▸ **REQUIREMENT**:
Please write out the listing beneath this sentence exactly, from its first line to the line with "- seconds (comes", and stop there.

▸ **COLLECTED MATERIAL**:
=== Section Start ===

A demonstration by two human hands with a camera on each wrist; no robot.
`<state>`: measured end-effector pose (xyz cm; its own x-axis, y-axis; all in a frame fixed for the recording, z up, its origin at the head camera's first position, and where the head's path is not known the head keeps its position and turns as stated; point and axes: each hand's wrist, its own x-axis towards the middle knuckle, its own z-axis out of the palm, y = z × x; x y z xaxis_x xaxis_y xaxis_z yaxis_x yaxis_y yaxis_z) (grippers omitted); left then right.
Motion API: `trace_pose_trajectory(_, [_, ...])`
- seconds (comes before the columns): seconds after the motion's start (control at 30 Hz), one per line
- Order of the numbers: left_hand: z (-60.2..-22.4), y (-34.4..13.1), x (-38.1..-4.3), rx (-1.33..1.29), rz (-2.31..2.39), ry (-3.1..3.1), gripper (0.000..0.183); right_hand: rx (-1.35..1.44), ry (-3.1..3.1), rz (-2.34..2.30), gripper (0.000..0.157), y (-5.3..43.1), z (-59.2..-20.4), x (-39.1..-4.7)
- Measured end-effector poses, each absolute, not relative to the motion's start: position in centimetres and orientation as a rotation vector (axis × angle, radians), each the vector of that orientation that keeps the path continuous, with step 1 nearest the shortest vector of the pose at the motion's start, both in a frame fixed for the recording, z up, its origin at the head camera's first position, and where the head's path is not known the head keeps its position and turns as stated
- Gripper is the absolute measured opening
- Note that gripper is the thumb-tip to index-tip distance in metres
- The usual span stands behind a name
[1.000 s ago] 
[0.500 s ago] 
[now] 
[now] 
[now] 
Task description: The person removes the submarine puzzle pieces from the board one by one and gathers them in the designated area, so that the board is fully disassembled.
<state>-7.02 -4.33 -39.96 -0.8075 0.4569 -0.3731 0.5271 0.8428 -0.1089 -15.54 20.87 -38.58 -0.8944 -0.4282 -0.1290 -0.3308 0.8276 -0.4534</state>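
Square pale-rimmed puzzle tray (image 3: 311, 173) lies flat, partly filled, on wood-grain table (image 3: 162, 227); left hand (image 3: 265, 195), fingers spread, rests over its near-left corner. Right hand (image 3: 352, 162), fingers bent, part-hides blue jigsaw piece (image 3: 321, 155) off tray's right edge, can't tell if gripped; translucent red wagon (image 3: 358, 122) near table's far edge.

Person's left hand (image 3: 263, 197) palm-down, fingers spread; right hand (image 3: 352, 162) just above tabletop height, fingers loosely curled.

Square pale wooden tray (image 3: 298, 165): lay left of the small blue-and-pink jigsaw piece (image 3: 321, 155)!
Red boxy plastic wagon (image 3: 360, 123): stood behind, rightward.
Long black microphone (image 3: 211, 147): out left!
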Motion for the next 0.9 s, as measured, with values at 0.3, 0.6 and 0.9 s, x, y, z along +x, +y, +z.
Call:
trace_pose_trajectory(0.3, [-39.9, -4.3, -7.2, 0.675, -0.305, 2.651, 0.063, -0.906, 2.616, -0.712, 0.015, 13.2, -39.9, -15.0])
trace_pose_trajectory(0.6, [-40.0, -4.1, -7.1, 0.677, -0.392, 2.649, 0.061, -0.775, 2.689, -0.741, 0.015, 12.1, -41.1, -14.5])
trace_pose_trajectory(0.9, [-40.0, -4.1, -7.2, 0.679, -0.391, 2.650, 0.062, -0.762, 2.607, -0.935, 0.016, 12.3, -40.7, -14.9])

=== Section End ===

▸ **WRITTEN SOLUTION**:
A demonstration by two human hands with a camera on each wrist; no robot.
`<state>`: measured end-effector pose (xyz cm; its own x-axis, y-axis; all in a frame fixed for the recording, z up, its origin at the head camera's first position, and where the head's path is not known the head keeps its position and turns as stated; point and axes: each hand's wrist, its own x-axis towards the middle knuckle, its own z-axis out of the palm, y = z × x; x y z xaxis_x xaxis_y xaxis_z yaxis_x yaxis_y yaxis_z) (grippers omitted); left then right.
Motion API: `trace_pose_trajectory(_, [_, ...])`
- seconds (comes before the columns): seconds after the motion's start (control at 30 Hz), one per line

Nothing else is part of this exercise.